* **Prompt**
No line before the one containing "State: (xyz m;" should appear; that line and all lines after it, through the end of the data, are to be set down exactly.

(Supplied material begins)

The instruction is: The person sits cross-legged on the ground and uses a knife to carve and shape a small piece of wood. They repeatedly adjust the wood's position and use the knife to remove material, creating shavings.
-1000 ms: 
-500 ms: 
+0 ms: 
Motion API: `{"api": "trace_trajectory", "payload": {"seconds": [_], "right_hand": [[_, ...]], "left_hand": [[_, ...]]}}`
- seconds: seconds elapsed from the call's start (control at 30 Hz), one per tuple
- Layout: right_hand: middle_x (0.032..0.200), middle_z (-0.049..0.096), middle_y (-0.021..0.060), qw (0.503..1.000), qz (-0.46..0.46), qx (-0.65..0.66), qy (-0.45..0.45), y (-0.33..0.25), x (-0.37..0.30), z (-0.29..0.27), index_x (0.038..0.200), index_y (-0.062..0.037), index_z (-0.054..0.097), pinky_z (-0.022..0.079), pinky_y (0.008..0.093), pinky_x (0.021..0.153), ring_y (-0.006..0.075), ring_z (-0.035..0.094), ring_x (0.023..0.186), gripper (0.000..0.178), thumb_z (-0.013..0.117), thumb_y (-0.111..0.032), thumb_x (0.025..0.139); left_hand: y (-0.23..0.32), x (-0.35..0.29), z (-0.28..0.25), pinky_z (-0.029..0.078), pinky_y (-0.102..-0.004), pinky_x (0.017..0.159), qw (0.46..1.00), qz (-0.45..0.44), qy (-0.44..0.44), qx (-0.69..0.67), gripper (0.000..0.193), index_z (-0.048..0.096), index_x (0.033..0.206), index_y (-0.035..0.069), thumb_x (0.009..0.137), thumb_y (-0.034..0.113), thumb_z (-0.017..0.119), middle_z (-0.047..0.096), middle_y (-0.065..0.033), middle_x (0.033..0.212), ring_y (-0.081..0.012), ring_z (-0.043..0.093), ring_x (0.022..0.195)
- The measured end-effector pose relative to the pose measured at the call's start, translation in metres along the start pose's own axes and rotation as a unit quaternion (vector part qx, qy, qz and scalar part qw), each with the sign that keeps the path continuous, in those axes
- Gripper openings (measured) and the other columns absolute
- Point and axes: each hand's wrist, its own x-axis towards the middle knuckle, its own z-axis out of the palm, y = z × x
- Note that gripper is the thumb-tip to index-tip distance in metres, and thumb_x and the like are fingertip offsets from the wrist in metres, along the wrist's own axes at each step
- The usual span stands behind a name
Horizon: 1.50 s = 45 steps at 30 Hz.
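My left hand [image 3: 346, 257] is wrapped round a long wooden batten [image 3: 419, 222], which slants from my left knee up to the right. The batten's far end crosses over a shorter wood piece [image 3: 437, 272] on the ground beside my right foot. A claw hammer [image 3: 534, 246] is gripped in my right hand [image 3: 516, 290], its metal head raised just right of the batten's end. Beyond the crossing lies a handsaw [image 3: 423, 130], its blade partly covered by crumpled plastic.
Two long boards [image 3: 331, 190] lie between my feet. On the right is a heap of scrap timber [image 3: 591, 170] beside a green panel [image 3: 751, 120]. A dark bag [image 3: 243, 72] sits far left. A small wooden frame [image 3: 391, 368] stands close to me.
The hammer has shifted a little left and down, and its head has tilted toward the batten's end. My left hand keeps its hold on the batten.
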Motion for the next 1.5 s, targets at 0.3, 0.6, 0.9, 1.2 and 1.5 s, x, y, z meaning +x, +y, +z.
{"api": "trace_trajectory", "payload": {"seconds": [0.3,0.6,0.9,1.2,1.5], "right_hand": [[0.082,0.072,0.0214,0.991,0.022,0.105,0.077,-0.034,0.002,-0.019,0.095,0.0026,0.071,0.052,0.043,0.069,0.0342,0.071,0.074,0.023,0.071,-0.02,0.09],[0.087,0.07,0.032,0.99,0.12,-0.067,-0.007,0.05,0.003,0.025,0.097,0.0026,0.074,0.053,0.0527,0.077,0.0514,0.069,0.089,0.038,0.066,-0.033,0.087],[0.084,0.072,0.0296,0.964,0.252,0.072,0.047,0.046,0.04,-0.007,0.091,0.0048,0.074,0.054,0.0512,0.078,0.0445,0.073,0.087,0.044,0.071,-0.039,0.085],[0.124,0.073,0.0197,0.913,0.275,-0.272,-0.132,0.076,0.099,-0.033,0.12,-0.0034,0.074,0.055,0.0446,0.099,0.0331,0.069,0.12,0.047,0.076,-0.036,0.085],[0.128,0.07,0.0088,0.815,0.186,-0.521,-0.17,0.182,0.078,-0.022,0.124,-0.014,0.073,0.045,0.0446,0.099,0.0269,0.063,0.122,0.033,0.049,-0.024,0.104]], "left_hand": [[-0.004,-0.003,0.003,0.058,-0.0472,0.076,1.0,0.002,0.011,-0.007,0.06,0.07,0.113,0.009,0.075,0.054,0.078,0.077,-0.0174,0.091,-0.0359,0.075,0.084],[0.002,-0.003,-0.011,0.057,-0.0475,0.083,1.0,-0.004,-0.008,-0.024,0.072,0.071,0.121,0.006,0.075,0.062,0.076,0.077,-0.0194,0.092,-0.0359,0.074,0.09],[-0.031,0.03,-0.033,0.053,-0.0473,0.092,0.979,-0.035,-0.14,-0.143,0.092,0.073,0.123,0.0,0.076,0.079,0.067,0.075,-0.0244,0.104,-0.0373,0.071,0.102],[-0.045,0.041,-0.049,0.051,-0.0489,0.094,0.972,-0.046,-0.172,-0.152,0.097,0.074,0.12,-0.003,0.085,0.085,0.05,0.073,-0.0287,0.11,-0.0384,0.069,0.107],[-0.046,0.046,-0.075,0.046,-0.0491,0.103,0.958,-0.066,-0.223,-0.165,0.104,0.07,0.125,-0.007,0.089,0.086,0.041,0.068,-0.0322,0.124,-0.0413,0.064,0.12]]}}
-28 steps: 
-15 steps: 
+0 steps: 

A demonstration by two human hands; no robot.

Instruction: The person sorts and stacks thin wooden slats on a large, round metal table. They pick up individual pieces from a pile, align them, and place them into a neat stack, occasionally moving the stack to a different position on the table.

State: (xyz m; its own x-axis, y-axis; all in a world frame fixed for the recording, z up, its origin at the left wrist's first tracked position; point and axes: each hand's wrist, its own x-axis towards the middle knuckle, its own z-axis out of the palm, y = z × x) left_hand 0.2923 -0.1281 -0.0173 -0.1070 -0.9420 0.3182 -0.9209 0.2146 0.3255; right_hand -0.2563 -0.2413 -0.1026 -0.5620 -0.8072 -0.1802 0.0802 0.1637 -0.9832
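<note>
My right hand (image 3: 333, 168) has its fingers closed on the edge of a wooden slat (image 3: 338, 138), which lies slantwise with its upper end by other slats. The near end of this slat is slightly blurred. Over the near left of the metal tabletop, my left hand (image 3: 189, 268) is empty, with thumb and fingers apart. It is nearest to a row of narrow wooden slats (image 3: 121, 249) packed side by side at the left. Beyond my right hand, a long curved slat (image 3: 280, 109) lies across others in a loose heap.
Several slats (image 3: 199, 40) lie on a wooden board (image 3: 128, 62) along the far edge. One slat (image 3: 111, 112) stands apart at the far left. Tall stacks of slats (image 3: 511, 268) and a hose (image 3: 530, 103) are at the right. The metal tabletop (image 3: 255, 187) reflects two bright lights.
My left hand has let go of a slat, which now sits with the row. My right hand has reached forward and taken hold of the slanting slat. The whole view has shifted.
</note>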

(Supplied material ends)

* **Result for this task**
State: (xyz m; its own x-axis, y-axis; all in a world frame fixed for the recording, z up, its origin at the left wrist's first tracked position; point and axes: each hand's wrist, its own x-axis towards the middle knuckle, its own z-axis out of the palm, y = z × x) left_hand 0.2923 -0.1281 -0.0173 -0.1070 -0.9420 0.3182 -0.9209 0.2146 0.3255; right_hand -0.2563 -0.2413 -0.1026 -0.5620 -0.8072 -0.1802 0.0802 0.1637 -0.9832
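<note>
My right hand (image 3: 333, 168) has its fingers closed on the edge of a wooden slat (image 3: 338, 138), which lies slantwise with its upper end by other slats. The near end of this slat is slightly blurred. Over the near left of the metal tabletop, my left hand (image 3: 189, 268) is empty, with thumb and fingers apart. It is nearest to a row of narrow wooden slats (image 3: 121, 249) packed side by side at the left. Beyond my right hand, a long curved slat (image 3: 280, 109) lies across others in a loose heap.
Several slats (image 3: 199, 40) lie on a wooden board (image 3: 128, 62) along the far edge. One slat (image 3: 111, 112) stands apart at the far left. Tall stacks of slats (image 3: 511, 268) and a hose (image 3: 530, 103) are at the right. The metal tabletop (image 3: 255, 187) reflects two bright lights.
My left hand has let go of a slat, which now sits with the row. My right hand has reached forward and taken hold of the slanting slat. The whole view has shifted.
</note>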

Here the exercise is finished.